22% for earnings above $44,725
For salaries above $11,000, 12%.
10% for earnings under $11,000.

2023 tax brackets for married couples filing joint are as follows:

37% of those with incomes over $693,750.
35% of incomes over $462,501.
32% for earnings above $364,200.
over $190,750 in income, 24%.
for salaries above $89,450, 22%.
12% of earnings above $22,000
10% of earnings under $22,000

Read More: 2023 Tax Season: Taxes On Severance Pay, Sick Pay, And Payment For Vacation Days

2023 Tax Season Guide: How To Get Better Tax Refund This Year

 

How can my tax bracket be lowered?

There are numerous methods for reducing your tax bracket. If you and your spouse file a combined tax return, you may be eligible for a lower tax rate. Or you might be able to lower your tax bracket by filing an individual return, depending on your circumstances and income.

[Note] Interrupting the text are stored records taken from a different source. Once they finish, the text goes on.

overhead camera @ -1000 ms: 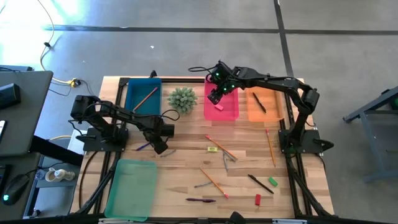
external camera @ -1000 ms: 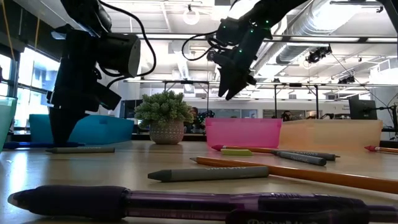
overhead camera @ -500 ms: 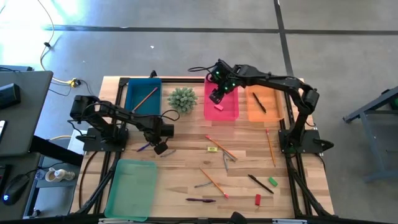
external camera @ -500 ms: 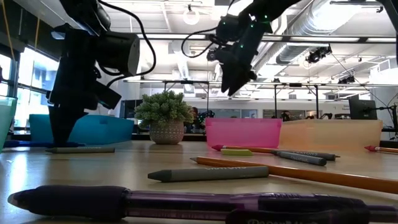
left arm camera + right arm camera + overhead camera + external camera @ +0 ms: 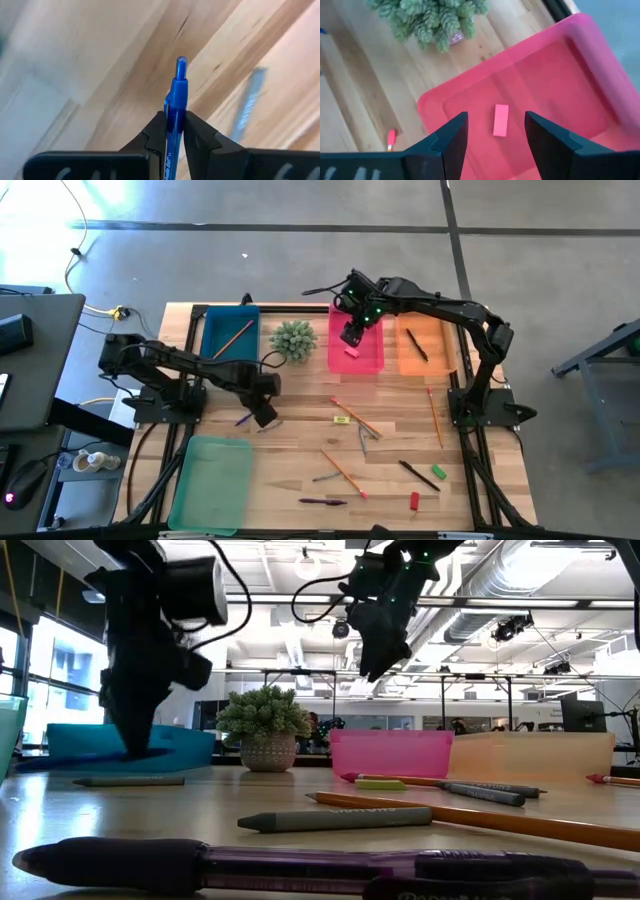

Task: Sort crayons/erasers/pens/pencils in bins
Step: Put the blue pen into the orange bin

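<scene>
Left wrist view: your left gripper (image 5: 175, 131) now has the blue pen (image 5: 174, 107) clamped.
A second ago those jaws were still closing low at the table (image 5: 300, 440); now the pen rides up between them, near the blue bin (image 5: 228, 333). Carry it right to the orange bin (image 5: 424, 350), where a pen lies. Farther off, your right gripper (image 5: 352, 333) hovers, jaws apart, over the pink bin (image 5: 560, 80) and its pink eraser (image 5: 500, 120).

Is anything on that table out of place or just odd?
One thing: the little potted plant between the blue bin and the pink bin. It is no kind of stationery and belongs in no bin. The pens, pencils and erasers scattered across the table are simply unsorted.
</scene>
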Motion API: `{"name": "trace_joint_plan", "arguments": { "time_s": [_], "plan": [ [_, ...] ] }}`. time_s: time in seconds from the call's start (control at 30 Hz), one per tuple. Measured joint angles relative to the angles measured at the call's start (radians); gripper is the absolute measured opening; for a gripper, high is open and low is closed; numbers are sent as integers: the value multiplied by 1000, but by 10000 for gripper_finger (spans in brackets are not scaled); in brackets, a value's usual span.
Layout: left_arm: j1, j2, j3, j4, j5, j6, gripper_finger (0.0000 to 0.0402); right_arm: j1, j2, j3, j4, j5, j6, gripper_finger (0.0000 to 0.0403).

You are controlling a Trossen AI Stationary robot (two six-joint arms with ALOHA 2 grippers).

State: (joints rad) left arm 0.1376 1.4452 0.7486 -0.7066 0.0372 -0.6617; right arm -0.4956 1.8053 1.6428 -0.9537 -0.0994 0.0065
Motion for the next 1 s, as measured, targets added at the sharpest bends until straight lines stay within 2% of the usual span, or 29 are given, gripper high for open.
{"name": "trace_joint_plan", "arguments": {
  "time_s": [0.2, 0.43, 0.73, 1.0],
  "plan": [
    [15, -79, 0, 78, 5, -8, 34, 23, 0, 0, -8, -49, -17, 188],
    [101, -163, 2, 206, 3, -3, 34, 77, 0, 0, -6, -135, -52, 188],
    [205, -225, 3, 434, 37, 30, 34, 137, 0, 0, 1, -145, -51, 188],
    [238, -225, 3, 645, 81, 101, 34, 176, 0, 0, 58, -149, -10, 188]
  ]
}}
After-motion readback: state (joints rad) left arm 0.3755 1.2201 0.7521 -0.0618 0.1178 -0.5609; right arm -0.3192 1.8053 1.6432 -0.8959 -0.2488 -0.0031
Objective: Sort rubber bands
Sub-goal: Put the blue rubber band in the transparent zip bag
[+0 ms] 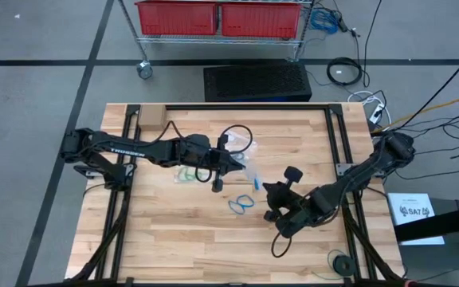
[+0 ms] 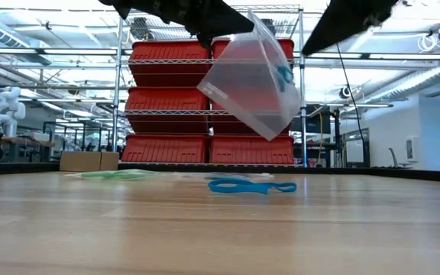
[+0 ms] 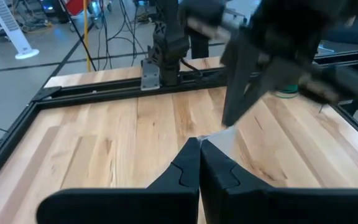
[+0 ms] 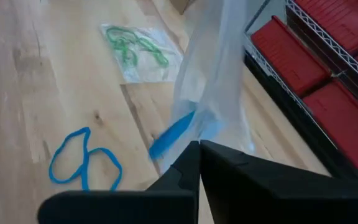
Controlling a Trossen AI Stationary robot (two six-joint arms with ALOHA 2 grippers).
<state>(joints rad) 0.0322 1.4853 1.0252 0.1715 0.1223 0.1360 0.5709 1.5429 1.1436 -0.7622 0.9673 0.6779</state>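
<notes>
A clear plastic bag (image 2: 243, 84) hangs tilted above the table's middle, with a bright blue rubber band (image 2: 284, 75) inside it. My left gripper (image 1: 223, 169) and my right gripper (image 1: 263, 190) are both shut at this bag, left and right of it. Two or three loose blue rubber bands (image 1: 241, 205) lie flat on the wood just near of the bag; they also show in the right wrist view (image 4: 82, 165). Green rubber bands (image 4: 135, 46) lie inside a second clear bag (image 1: 188, 174), flat on the table under my left arm. My left gripper pinches the clear bag's upper edge (image 3: 221, 133) between its shut fingers, coming from the table's left. The bag hangs below, clear of the table. My right gripper meets the bag's right-hand edge (image 4: 197, 118) with shut fingers, coming from the right. The fingertips hide the contact.
A thick black cable loop (image 1: 237, 135) lies on the far part of the table. A small cardboard box (image 1: 151, 117) stands at the far left corner and a black round object (image 1: 341, 261) near the right front corner. Red bins (image 2: 205, 99) on a wire shelf stand beyond the far edge.
</notes>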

If your employer provides a 401(k), contributing to it is another option to reduce your tax rate. Your taxable income will be reduced as a result, perhaps lowering your tax bracket. Contributions to a standard Individual Retirement Arrangement could help you qualify for a tax deduction, which could also assist decrease your tax rate if your employer doesn’t offer one.

If using the standard deduction instead of itemizing your deductions will place you in a lower tax rate, you might want to do the math on that as well.